If you could send yourself advice 10 years ago what would you say?
Now. Not later today, not tomorrow, now. We only get one shot at this.
Accomplishment(s) you are most proud of since joining?
A big moment for me was when my brother Basil came to visit, and he joined the 5am class (twice). Bas is a talented athlete and a strong leader - captain of the soccer team, the kind of guy to ride a bike across the country to raise money for kids with disabilities. For the first time I can remember, I ran way faster than he did. Granted, it was only 20 yards before he passed me, but what a thrill. Even though he lapped me by the end, I still had gone from barely being able to walk a mile to working out with my brother.

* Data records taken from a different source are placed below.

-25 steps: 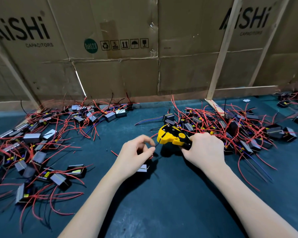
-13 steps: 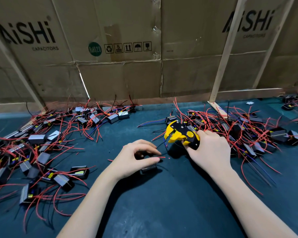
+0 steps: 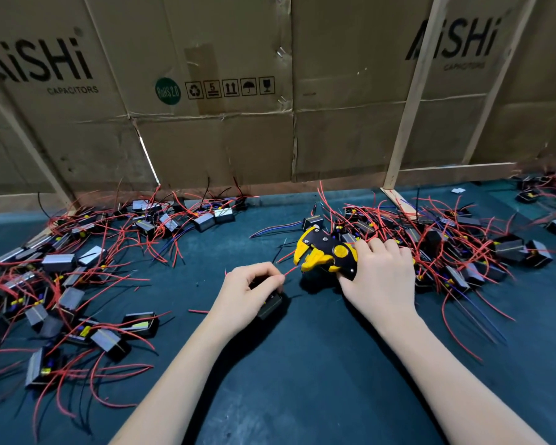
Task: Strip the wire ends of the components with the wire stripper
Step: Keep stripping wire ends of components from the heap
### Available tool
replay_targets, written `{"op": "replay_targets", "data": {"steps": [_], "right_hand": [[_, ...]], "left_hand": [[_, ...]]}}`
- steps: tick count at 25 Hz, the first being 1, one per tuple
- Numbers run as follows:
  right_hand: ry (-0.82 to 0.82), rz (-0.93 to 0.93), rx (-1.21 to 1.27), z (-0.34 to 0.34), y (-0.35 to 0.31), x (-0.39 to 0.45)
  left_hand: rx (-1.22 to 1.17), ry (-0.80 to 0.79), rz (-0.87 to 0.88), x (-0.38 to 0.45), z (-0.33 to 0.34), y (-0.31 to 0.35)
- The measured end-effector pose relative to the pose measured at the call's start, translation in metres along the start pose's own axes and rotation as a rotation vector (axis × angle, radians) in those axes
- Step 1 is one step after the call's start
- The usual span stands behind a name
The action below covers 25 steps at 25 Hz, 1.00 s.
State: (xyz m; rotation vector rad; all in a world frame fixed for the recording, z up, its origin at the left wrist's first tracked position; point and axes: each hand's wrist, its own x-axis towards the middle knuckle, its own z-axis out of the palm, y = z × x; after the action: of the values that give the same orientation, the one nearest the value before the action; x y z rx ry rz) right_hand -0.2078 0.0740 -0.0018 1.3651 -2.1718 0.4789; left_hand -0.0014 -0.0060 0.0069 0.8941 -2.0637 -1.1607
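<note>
My right hand (image 3: 379, 277) grips the handles of a yellow and black wire stripper (image 3: 325, 252), whose jaws stand apart and point left. My left hand (image 3: 251, 290) holds a small black component (image 3: 270, 305) against the mat and pinches its red wire (image 3: 291, 270) between thumb and forefinger. The wire's end reaches up to the stripper's jaws. Whether the wire lies inside the jaws I cannot tell.
Piles of black and grey components with red, blue and black wires lie at the left (image 3: 61, 284) and at the right (image 3: 463, 245) on the dark teal mat (image 3: 302, 364). A cardboard wall (image 3: 222, 91) with wooden battens closes the back. A cut red wire piece (image 3: 198, 311) lies near my left wrist.
The stripper's jaws have opened from their closed position. My left hand has shifted slightly right and now holds the red wire toward the jaws. My right hand moved a little right.
</note>
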Motion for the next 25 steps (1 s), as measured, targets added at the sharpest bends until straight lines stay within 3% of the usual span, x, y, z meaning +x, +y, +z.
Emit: {"op": "replay_targets", "data": {"steps": [12,20,25], "right_hand": [[-0.008,-0.022,0.048,-0.003,-0.007,-0.001],[-0.189,0.008,-0.009,-0.008,-0.008,0.000],[-0.174,0.050,0.020,-0.012,-0.007,-0.001]], "left_hand": [[0.072,0.139,-0.054,-0.001,0.006,0.007],[0.091,0.082,-0.037,-0.004,0.004,0.009],[0.094,0.034,0.032,-0.003,-0.001,0.013]]}}
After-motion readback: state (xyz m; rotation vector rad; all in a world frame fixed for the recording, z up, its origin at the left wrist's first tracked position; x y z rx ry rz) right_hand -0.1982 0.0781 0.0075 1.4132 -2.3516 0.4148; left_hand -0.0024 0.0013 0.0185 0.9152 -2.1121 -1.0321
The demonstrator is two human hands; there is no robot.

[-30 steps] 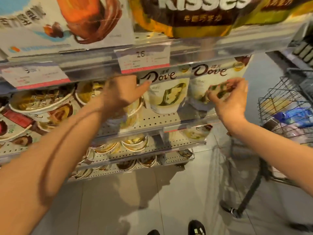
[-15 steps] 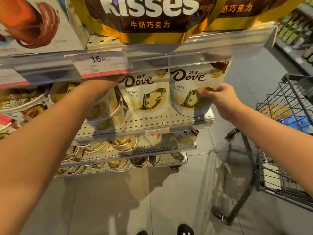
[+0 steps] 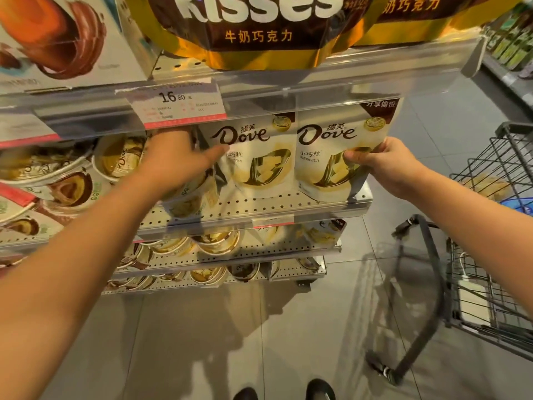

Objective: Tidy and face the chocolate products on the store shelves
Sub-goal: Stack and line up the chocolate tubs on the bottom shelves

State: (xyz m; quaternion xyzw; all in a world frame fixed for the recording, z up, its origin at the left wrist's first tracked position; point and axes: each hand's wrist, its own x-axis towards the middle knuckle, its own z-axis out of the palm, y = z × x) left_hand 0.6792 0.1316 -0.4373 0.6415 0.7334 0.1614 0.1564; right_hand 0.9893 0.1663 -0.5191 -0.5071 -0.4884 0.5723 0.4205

What are your current goals?
I’m still at the just show up stage of development.
What advice would you give someone thinking of starting CrossFit?
Everyone starts from somewhere, and it’s important to allow yourself to be really bad at something to be really good. Trust the coaches – they know this, and they’ll guide you on the path.
I hesitated for a while about CrossFit because I knew I’d be the last one to finish a work out, and I heard everyone gets together to clap for the last person - that seemed like a nightmare. And it was a nightmare for me, as long as I was trying to avoid the consequences of all the decisions which had lead me to that state of health. At that stage, I wanted to avoid the truth.
And here’s where the community came into play for me – they get that – they know how hard it is to change and improve, and they have experienced the power of that in their own lives, and they want you to feel that as well. Maybe that’s why Anne and Raquel didn’t say anything when they ran with me that day I was struggling. They didn’t have to – just being there, caring - that’s where the community comes from, and the support comes from.
What would you hope your CrossFit Future holds?
For now, I’m just focused on getting to class tomorrow. Ultimately, I’d really like to help someone the way the 5am coaches and class helped me.